**Task description:**
Reproduce, exactly, the lines of the material below from the line containing "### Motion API" through the line containing "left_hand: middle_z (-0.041", with both end lines included and nothing else.
-------- Data extract --------
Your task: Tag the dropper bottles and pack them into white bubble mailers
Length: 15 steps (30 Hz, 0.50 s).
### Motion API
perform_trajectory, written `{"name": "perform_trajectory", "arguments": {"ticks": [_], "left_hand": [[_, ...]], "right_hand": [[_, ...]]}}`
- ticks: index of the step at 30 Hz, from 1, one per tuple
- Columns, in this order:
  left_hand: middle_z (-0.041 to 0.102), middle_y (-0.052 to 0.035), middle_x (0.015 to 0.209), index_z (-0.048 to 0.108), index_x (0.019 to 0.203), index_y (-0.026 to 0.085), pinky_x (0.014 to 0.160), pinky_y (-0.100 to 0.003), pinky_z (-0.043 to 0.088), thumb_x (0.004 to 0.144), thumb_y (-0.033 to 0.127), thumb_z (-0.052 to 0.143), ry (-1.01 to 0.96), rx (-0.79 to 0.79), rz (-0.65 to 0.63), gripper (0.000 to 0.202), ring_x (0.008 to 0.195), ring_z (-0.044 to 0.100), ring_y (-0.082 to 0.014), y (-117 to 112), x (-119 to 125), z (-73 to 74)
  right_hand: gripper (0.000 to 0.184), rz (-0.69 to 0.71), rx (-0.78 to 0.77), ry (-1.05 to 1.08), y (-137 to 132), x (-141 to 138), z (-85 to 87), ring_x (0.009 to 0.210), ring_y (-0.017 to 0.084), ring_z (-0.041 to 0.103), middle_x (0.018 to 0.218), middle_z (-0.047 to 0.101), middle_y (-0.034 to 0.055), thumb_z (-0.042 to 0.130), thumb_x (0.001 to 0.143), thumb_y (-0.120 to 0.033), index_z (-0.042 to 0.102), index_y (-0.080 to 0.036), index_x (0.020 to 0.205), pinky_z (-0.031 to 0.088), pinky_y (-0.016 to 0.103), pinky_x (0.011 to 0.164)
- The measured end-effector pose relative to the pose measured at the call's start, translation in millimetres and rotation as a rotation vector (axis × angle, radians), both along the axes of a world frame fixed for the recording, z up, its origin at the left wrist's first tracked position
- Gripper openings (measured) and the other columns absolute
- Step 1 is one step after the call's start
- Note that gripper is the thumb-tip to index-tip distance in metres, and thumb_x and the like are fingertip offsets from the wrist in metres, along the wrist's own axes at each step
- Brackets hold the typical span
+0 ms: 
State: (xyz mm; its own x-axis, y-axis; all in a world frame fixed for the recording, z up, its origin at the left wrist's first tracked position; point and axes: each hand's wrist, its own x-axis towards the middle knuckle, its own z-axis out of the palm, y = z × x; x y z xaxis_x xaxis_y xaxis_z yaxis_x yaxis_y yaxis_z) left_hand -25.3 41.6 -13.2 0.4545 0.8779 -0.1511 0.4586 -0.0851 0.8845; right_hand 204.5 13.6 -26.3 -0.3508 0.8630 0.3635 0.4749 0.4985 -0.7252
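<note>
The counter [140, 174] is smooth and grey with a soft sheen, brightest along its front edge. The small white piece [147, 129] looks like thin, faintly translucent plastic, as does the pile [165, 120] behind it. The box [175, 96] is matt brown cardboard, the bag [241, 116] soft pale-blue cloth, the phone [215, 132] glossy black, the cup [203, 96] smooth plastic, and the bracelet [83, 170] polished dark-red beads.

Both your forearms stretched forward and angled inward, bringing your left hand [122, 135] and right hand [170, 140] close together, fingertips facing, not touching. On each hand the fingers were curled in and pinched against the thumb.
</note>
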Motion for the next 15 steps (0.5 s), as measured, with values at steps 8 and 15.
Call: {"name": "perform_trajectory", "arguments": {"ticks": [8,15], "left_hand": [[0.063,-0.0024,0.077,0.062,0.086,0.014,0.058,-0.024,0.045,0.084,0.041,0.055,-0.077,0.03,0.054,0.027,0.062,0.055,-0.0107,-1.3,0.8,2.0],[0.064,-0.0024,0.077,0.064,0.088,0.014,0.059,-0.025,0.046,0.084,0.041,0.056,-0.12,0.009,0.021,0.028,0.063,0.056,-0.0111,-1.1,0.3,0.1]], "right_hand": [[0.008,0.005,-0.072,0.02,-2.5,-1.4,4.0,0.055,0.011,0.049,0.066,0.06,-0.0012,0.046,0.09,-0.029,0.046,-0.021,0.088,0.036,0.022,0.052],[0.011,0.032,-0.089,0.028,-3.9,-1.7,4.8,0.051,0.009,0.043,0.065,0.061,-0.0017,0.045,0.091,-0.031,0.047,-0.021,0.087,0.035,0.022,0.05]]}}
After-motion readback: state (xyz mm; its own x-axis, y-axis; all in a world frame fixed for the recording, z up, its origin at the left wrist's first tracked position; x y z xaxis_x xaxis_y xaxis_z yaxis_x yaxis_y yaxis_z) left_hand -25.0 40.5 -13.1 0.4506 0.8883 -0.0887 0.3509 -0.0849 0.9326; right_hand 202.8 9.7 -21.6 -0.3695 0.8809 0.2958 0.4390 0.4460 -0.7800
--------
**Written answer:**
### Motion API
perform_trajectory, written `{"name": "perform_trajectory", "arguments": {"ticks": [_], "left_hand": [[_, ...]], "right_hand": [[_, ...]]}}`
- ticks: index of the step at 30 Hz, from 1, one per tuple
- Columns, in this order:
  left_hand: middle_z (-0.041 to 0.102), middle_y (-0.052 to 0.035), middle_x (0.015 to 0.209), index_z (-0.048 to 0.108), index_x (0.019 to 0.203), index_y (-0.026 to 0.085), pinky_x (0.014 to 0.160), pinky_y (-0.100 to 0.003), pinky_z (-0.043 to 0.088), thumb_x (0.004 to 0.144), thumb_y (-0.033 to 0.127), thumb_z (-0.052 to 0.143), ry (-1.01 to 0.96), rx (-0.79 to 0.79), rz (-0.65 to 0.63), gripper (0.000 to 0.202), ring_x (0.008 to 0.195), ring_z (-0.044 to 0.100), ring_y (-0.082 to 0.014), y (-117 to 112), x (-119 to 125), z (-73 to 74)

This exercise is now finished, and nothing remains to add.